The Rabbinical Council of America’s three-day conference set to begin Sunday in Scarsdale, N.Y., comes just months after the near-ordination of a female rabbi by one of the RCA’s highest-profile members drew a sharp rebuke from the haredi Orthodox leadership of Agudath Israel of America.

“I think it will be one of the more exciting RCA conventions,” said Rabbi Shmuel Goldin, the council’s first vice president, seeking to put a positive spin on what also could prove to be a highly divisive gathering of mostly Modern Orthodox rabbis.

Two amendments to the RCA convention that have been put forward are clear reactions to the controversy sparked by Rabbi Avi Weiss’ decision in January to confer the title “rabba” — a feminized version of rabbi — on Sara Hurwitz, a member of the clerical staff of his New York synagogue, the Hebrew Institute of Riverdale.

Following the Agudah condemnation and discussions with RCA officials, Weiss stated that he did not intend to confer the rabba title on anyone else, saying Orthodox unity was of more pressing importance.

One amendment effectively would expel from the council any member who “attempts to ordain as a member of the rabbinate, or to denominate as ‘rabbinical’ or as ‘clergy,’ a person not eligible to serve as such as those terms are understood under the policies and positions of the RCA.”

A second amendment would bar from officer positions anyone who is a member of another national rabbinic group “whose principles or tenets of faith are antithetical or contrary to the policies and positions of the RCA.”

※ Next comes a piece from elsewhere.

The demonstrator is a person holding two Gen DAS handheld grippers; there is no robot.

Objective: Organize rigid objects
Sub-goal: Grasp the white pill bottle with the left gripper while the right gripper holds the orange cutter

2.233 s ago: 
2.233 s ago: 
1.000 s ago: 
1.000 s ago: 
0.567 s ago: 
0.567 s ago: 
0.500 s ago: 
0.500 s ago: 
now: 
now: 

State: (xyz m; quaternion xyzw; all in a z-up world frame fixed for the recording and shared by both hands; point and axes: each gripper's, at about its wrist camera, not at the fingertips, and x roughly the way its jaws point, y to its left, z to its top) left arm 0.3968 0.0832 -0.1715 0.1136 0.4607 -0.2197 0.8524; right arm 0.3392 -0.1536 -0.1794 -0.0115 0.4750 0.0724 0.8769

Weiss is one of the founders of the International Rabbinic Fellowship, a liberal Orthodox group founded, in part, to serve as an umbrella for graduates of Weiss’ rabbinical school, Yeshivat Chovevei Torah. Graduates of the school have been unable to secure automatic membership in the RCA, which has never taken a public position on the fellowship.

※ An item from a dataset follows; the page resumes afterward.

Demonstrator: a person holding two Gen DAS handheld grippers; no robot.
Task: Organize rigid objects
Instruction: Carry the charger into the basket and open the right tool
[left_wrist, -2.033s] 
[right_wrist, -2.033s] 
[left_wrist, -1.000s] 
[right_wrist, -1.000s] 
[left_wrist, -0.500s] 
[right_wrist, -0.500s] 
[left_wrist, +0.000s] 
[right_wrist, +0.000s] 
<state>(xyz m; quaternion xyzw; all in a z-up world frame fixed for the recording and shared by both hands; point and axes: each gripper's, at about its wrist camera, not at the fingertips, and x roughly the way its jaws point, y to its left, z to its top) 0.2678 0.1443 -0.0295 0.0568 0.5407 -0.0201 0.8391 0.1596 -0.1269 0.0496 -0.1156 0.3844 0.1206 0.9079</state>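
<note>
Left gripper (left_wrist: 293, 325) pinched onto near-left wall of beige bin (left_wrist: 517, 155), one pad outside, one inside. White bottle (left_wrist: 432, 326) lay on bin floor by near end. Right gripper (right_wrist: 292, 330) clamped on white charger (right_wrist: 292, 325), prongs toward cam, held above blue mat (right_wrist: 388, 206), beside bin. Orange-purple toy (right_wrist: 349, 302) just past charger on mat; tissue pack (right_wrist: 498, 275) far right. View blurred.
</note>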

RCA insiders say adoption of the measures, neither of which would be retroactive, is unlikely. But their existence still points to a tug within the organization between those seeking to maintain the council as a broadly inclusive group and those who want to draw firmer lines.

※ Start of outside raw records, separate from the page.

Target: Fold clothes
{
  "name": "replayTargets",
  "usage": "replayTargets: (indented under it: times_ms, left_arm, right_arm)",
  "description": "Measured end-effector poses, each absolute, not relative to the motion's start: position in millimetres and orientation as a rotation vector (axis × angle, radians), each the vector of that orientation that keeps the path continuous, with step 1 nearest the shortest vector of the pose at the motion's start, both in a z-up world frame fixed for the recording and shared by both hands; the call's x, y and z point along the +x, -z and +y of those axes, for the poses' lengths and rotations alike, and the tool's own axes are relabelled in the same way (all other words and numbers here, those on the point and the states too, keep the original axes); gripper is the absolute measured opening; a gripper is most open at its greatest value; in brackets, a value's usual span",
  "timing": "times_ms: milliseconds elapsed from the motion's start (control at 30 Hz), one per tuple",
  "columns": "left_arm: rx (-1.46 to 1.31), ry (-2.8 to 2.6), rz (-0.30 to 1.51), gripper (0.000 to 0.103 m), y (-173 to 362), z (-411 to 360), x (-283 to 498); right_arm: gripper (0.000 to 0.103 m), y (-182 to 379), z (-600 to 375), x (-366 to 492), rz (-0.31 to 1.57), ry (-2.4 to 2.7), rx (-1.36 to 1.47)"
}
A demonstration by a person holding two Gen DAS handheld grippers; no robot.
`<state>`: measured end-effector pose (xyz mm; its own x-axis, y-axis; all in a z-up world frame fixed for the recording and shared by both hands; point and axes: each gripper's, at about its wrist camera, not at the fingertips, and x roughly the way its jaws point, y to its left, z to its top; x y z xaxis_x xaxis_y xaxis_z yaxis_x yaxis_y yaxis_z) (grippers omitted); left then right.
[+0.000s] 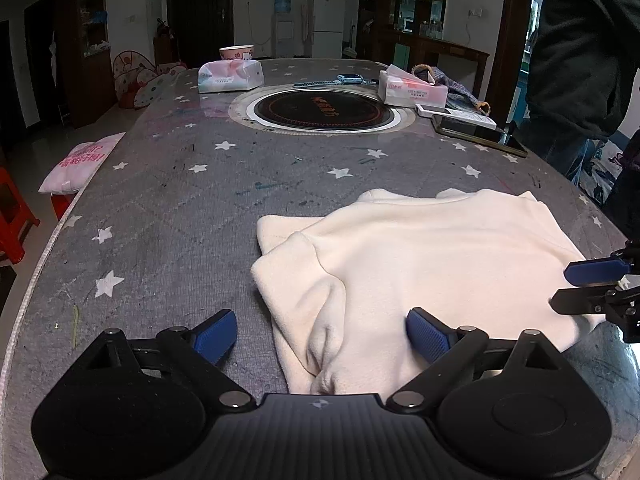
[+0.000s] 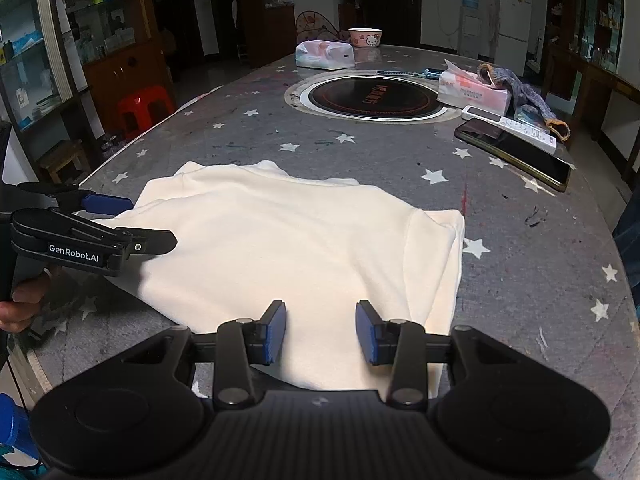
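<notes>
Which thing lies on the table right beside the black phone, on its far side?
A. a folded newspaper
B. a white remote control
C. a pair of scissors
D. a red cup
B: in the right wrist view a white remote control lies along the far edge of the black phone, near the tissue pack, well beyond the cream garment on the table.

Dim room, dark corners. Cool light from ahead glares on the glossy surface [image 1: 168,184]; cream garment [image 2: 296,248] nearly overexposed. Strong fisheye bending at edges. Sharp focus, no motion blur.
</notes>
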<state>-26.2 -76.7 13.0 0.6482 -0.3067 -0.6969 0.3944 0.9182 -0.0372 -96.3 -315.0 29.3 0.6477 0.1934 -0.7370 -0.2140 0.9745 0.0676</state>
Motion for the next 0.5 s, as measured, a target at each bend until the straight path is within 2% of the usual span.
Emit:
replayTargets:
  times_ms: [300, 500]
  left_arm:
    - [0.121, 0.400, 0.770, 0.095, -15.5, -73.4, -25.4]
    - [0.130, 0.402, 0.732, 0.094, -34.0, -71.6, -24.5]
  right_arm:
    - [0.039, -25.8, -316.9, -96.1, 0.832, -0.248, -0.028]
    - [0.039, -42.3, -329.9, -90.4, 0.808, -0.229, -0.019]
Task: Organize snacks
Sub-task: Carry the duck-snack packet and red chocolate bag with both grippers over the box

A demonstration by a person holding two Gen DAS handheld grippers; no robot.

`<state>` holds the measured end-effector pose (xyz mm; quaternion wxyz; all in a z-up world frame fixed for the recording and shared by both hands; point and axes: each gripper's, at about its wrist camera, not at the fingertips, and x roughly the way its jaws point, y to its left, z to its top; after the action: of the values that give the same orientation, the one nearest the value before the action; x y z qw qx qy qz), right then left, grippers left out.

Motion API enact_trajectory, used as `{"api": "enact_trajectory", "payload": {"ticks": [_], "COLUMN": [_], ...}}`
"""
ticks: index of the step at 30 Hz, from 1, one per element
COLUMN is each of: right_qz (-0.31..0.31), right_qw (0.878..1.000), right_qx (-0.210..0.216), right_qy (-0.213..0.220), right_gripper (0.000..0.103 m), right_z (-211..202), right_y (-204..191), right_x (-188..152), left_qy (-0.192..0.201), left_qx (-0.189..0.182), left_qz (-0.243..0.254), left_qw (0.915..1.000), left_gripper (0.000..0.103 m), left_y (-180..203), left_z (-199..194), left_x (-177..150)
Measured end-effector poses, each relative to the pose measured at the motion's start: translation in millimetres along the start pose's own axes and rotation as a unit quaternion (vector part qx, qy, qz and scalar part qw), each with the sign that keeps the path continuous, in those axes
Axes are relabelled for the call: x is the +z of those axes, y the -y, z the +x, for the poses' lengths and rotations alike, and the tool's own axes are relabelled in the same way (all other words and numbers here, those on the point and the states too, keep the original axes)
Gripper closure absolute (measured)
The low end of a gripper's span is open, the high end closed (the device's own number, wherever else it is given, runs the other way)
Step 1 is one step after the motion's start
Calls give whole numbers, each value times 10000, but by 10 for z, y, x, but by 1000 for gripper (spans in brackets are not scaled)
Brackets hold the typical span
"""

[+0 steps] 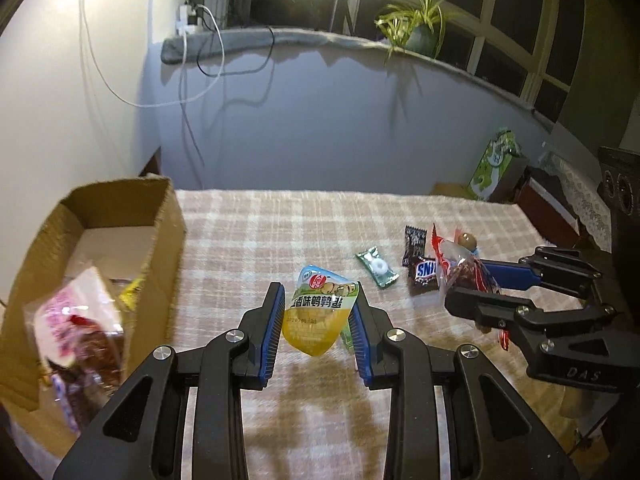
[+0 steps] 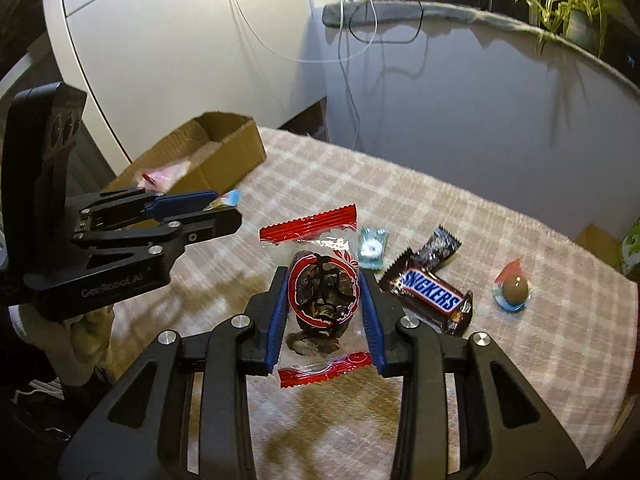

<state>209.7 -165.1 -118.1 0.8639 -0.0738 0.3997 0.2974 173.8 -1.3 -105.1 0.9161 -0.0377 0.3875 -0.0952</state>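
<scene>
My left gripper (image 1: 318,294) is shut on a yellow quail-egg packet (image 1: 316,312), held above the checked tablecloth (image 1: 280,232). My right gripper (image 2: 324,280) is shut on a clear red-edged packet of dark dried fruit (image 2: 322,292), also off the table; the left wrist view shows that same right gripper (image 1: 476,280) at the right. On the cloth lie a green mint candy (image 2: 370,248), a Snickers bar (image 2: 430,294), a dark wrapped candy (image 2: 438,246) and a chocolate ball on a blue wrapper (image 2: 514,288). A cardboard box (image 1: 108,232) at the left holds a pink snack bag (image 1: 76,320).
A white wall and hanging cables (image 1: 184,80) rise behind the table. A potted plant (image 1: 420,28) stands on the window ledge. A green carton (image 1: 496,160) sits past the table's far right corner. The left gripper's body (image 2: 100,248) fills the left of the right wrist view.
</scene>
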Motion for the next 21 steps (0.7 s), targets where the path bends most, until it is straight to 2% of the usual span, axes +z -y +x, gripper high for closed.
{"api": "enact_trajectory", "payload": {"ticks": [10,21], "right_qz": [-145,-360], "right_qw": [9996,9982], "right_qx": [20,290], "right_qy": [244,386], "right_gripper": [67,67], "right_z": [-184,-49], "right_y": [-340,-781], "right_x": [229,556], "left_qy": [331,561], "left_qx": [155,517], "left_qz": [-110,-407], "left_qw": [9993,9963], "left_gripper": [73,73], "left_y": [-239,-739], "left_z": [-407,-697], "left_x": [11,21]}}
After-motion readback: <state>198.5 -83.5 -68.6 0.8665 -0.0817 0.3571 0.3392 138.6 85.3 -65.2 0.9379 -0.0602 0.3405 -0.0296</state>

“The RCA leadership has always been centrist,” said one RCA official involved in planning for the conference. “The rank-and-file rabbis, those on the front lines, can’t afford to be radicals on either end. But it’s getting harder and harder to promote an RCA which is led by the center, but which includes the whole range.”

Following the Weiss controversy, the RCA announced that women’s leadership would be placed on the conference agenda. A committee is in the late stages of crafting a policy on the issue.

The policy, which will have to be ratified by the membership, would express general support for women’s scholarship and their assumption of appropriate leadership roles while drawing the line at ordaining them as rabbis. But lately there has been resistance from those seeking stronger language marking certain functions as forbidden.

“The committee expects for there to be pushback and perhaps alternate language from both the right and the left,” said the RCA official.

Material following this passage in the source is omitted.